Don't worry about splitting-hairs as to who is the more superior apprentice, that will be decided for you.


----------



## RobTownfold64 (Mar 17, 2011)

miller_elex said:


> Material handler(shop boy,) apprentice, journeyman, lead-man, foreman, GF/Asst. PM, PM/Supt., VP, President or Mr. EC


There were more classifications than that I thought? I remember hearing these weird names.


----------



## brian john (Mar 11, 2007)

Leave it to a NYC local to over complicate something as simple as an apprentice.


----------



## AMP1978 (Mar 23, 2011)

Hire me please said:


> Hey guys,
> 
> I've got about a few months (give or take) before starting an apprenticeship with Local 3 in NYC and was wondering how many levels there are in the union and how you move from each level...
> 
> ...


The local 3 apprenticeship is approximately 5.5-6 yrs. That's to become an A Journeyman. Yrs 1-4 u get ir annual raise and year 4-5.5 is ur MIJ time and then you take ur A Test and hopefully pass and hopefully stay working


----------



## RobTownfold64 (Mar 17, 2011)

Yeah, MIJ was one of the things I heard of.


----------



## Chris21 (Nov 25, 2009)

Hire me please said:


> Hey guys,
> 
> I've got about a few months (give or take) before starting an apprenticeship with Local 3 in NYC and was wondering how many levels there are in the union and how you move from each level...
> 
> ...


Here's the answer to your second question. 

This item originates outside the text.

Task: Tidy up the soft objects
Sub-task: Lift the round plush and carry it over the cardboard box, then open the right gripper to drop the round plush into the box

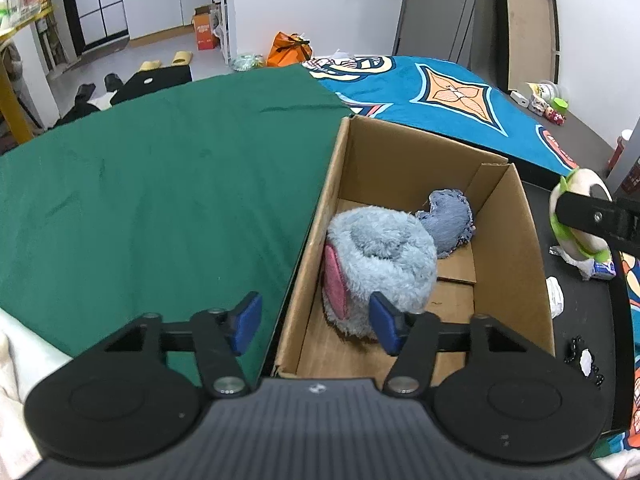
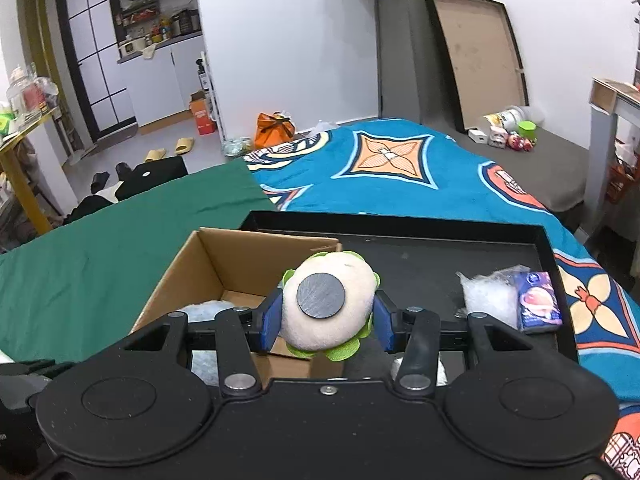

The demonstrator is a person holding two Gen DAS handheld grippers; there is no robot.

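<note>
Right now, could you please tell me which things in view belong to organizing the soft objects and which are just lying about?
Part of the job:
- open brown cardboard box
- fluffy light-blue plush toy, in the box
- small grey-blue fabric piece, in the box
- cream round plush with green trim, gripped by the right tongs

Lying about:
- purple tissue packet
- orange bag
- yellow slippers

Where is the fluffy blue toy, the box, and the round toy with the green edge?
Blue toy [image 1: 384, 264], left wrist view, its furry top.
Box [image 1: 516, 236], left wrist view, its right wall.
Round toy [image 2: 352, 276], right wrist view, its cream body.
</note>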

http://www.jibei.org/apprentice.asp

As far as the first question goes... it depends on what you mean by levels. You start out as an apprentice... then you become an MIJ (Which is basically the ce/cw program everyone seems to look down upon for some reason or another but Local 3 came up with this classification in 1947? I believe)... then you become a journeyman... from there you could become a sub-foreman then general foreman then project manager or another other "office" type employee then asst. super then super. 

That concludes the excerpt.